> Problem to work on
Look through the records that follow. Copy every line containing the word "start".

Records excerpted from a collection
#####
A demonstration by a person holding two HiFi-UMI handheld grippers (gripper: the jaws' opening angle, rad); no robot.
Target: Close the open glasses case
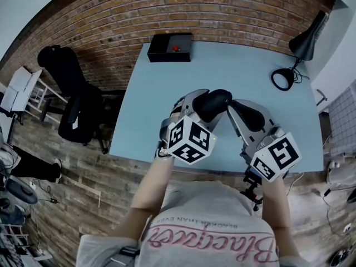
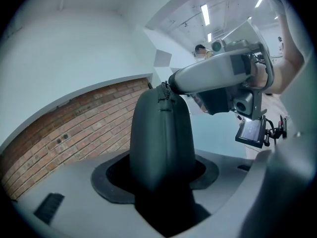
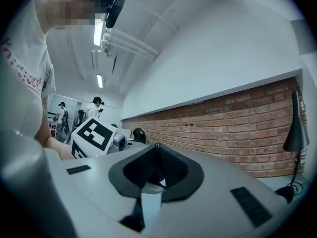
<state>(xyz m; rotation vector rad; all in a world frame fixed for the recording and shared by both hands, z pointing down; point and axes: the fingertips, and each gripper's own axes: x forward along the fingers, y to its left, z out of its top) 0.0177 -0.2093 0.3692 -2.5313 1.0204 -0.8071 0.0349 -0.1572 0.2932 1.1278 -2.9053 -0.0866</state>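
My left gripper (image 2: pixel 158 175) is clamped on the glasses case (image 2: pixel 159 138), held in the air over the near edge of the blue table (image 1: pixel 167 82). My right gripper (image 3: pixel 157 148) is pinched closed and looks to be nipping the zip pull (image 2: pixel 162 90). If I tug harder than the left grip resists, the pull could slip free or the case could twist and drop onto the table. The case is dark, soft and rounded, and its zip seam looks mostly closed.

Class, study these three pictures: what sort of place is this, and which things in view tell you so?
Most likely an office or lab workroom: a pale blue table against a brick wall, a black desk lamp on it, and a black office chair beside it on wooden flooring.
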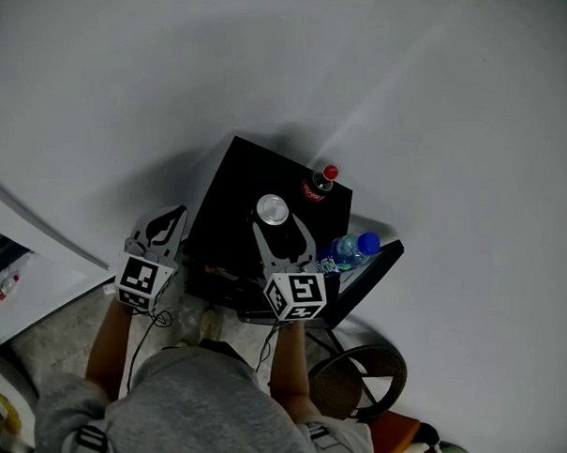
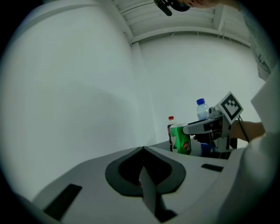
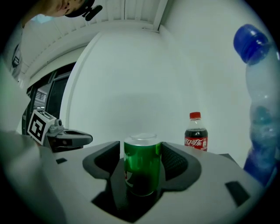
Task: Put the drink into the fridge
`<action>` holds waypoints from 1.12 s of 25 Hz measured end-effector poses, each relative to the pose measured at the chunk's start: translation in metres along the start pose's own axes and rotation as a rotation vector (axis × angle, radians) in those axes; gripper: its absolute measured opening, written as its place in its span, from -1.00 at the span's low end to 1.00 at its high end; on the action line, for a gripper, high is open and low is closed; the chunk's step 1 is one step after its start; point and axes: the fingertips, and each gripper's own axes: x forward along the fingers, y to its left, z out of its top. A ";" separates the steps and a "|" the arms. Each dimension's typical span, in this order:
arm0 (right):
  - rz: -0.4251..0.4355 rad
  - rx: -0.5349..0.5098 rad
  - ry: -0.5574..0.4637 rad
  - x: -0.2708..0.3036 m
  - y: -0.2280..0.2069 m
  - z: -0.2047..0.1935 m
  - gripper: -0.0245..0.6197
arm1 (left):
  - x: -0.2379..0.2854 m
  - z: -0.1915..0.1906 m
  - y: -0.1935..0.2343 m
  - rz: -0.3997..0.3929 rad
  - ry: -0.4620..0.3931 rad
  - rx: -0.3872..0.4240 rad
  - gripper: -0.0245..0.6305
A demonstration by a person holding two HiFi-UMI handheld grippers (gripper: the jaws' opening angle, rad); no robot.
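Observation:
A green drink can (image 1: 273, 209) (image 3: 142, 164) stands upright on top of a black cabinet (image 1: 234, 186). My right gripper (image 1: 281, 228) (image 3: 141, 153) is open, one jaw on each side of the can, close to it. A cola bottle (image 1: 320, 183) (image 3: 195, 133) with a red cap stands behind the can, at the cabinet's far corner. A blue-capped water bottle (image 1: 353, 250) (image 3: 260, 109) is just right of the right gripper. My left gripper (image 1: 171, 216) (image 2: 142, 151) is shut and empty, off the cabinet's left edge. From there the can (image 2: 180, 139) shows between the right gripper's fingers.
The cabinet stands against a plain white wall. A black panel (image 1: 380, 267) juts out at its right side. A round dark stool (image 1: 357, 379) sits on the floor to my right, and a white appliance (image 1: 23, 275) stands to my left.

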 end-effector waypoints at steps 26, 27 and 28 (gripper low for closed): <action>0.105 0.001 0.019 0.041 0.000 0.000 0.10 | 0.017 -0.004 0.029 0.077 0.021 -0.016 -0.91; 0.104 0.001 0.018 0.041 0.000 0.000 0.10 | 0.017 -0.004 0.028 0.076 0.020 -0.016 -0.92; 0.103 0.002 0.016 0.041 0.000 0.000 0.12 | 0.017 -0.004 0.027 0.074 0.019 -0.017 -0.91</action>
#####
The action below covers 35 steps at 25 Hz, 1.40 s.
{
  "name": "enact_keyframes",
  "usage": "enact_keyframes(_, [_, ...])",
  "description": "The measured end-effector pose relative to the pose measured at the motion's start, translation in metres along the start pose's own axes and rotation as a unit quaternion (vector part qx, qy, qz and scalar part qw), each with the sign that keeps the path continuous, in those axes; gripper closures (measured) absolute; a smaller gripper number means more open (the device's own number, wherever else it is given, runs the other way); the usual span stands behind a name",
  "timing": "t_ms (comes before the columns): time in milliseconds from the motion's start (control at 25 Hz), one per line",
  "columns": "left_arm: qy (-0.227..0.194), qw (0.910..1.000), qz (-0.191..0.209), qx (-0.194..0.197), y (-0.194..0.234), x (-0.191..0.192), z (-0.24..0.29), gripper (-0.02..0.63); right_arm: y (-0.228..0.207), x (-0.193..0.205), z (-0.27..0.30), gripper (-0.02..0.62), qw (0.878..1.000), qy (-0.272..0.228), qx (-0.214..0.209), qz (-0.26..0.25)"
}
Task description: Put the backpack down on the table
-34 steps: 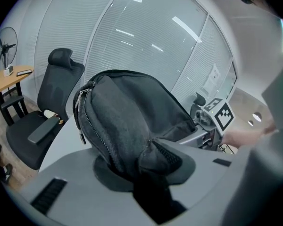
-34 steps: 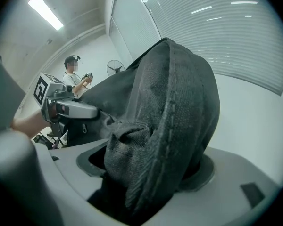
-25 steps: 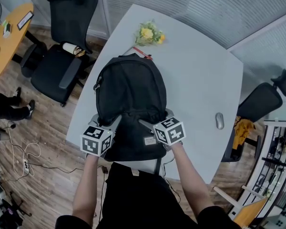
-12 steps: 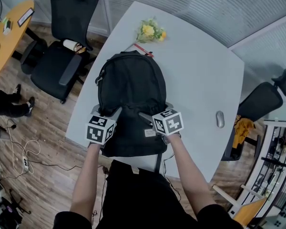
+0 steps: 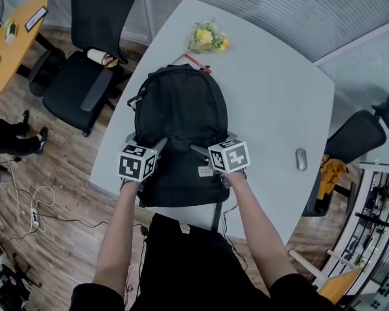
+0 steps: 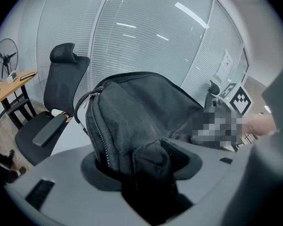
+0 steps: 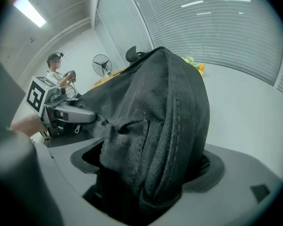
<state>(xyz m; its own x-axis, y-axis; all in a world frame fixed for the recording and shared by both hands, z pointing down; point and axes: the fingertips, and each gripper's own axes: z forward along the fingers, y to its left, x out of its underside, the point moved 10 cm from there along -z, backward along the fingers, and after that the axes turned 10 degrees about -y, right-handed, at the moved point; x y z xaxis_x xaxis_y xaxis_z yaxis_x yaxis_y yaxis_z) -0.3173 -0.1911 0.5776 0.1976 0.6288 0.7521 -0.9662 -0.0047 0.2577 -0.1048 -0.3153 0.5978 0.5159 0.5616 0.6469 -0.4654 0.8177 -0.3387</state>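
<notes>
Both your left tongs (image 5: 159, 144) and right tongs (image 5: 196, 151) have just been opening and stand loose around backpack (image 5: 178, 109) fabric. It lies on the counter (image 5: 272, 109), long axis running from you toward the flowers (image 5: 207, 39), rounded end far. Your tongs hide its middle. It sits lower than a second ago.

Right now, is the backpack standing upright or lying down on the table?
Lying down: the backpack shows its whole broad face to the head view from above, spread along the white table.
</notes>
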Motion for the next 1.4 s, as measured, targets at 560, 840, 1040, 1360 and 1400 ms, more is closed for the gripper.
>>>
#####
> Answer for the task
`<action>` holds waypoints from 1.12 s of 25 Hz measured end-effector poses, each relative to the pose measured at the chunk's start: translation in metres along the start pose's own axes and rotation as a rotation vector (axis × angle, radians) in those axes; gripper: its absolute measured opening, written as its place in its span, from -1.00 at the span's low end to 1.00 at its high end; on the action line, for a gripper, high is open and low is closed; the chunk's step 1 is one step after its start; point and axes: the fingertips, and each gripper's own axes: x forward along the fingers, y to its left, z out of its top. A ";" separates the steps and a "|" the arms. Each dimension's typical span, in this order:
  "description": "The measured end-effector pose relative to the pose measured at the motion's start, translation in metres along the start pose's own axes and rotation as a unit quaternion (vector part qx, qy, qz and scalar part qw), each with the sign that keeps the path continuous, in those axes; gripper closures (measured) absolute; a smaller gripper number means more open (the device's own number, wherever else it is given, runs the other way); the usual span stands behind a name",
  "timing": "t_ms (comes before the columns): time in milliseconds from the motion's start (control at 25 Hz), one per line",

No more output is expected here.